Le management toxique est un concept sociologique, pas juridique. Le harcèlement moral est un concept juridique précis avec des critères définis. Un management autoritaire, exigeant ou maladroit n'est pas forcément du harcèlement moral. Il le devient quand les agissements sont répétés et dépassent le pouvoir de direction normal de l'employeur pour devenir des atteintes à la dignité ou à la santé du salarié. La frontière est ténue et appréciée au cas par cas.
Peut-on être harcelé par un collègue (pas un supérieur) ?
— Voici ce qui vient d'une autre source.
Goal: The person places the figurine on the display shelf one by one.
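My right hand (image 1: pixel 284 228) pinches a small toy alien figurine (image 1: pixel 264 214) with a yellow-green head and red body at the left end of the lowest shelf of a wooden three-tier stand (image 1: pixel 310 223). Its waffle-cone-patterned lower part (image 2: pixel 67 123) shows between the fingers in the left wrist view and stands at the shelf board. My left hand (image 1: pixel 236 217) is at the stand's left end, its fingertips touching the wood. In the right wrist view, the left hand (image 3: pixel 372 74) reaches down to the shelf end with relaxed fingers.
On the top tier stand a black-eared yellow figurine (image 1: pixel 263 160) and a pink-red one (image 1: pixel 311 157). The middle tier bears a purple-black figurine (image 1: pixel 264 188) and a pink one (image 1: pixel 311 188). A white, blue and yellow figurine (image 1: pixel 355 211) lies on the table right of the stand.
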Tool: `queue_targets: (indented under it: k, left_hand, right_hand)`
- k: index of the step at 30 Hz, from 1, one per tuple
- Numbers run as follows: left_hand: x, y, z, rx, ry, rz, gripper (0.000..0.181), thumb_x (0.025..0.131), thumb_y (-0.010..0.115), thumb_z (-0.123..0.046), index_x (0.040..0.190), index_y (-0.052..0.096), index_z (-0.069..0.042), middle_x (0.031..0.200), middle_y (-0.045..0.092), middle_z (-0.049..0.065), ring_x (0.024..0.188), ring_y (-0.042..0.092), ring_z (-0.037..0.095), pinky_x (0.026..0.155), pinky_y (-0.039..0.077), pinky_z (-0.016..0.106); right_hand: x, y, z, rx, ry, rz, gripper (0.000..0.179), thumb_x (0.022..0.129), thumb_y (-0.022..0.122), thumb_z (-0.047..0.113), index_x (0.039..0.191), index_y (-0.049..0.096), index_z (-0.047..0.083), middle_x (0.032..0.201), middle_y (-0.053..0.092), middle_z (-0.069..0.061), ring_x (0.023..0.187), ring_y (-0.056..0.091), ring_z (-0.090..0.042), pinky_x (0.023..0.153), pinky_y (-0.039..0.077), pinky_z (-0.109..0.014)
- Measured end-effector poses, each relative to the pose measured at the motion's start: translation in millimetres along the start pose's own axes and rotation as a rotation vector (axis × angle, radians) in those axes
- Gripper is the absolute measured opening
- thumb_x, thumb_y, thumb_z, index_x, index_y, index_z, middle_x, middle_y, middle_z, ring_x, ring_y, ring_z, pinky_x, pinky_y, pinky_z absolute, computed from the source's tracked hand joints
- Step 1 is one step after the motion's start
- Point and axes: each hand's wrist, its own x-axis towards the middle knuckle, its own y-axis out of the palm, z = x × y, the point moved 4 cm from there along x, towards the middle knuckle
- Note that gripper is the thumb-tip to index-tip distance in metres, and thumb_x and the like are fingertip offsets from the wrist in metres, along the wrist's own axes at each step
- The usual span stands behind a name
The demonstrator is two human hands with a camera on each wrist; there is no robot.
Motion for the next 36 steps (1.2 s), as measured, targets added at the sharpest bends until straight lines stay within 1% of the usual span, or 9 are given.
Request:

Oui. Le harcèlement moral peut être exercé par un supérieur hiérarchique, un collègue de même niveau, ou même un subordonné (harcèlement ascendant). L'employeur est responsable dans tous les cas : il a une obligation de prévention et de protection, quel que soit l'auteur du harcèlement.
Le harcèlement moral est-il reconnu comme maladie professionnelle ?
Les pathologies liées au harcèlement moral (dépression, burn-out, syndrome anxieux) ne figurent pas dans les tableaux de maladies professionnelles. Mais elles peuvent être reconnues comme maladie professionnelle via le système complémentaire (CRRMP) si elles entraînent une incapacité permanente d'au moins 25 % ou le décès. La reconnaissance est difficile mais pas impossible — un dossier médical solide et un lien de causalité clairement documenté sont indispensables.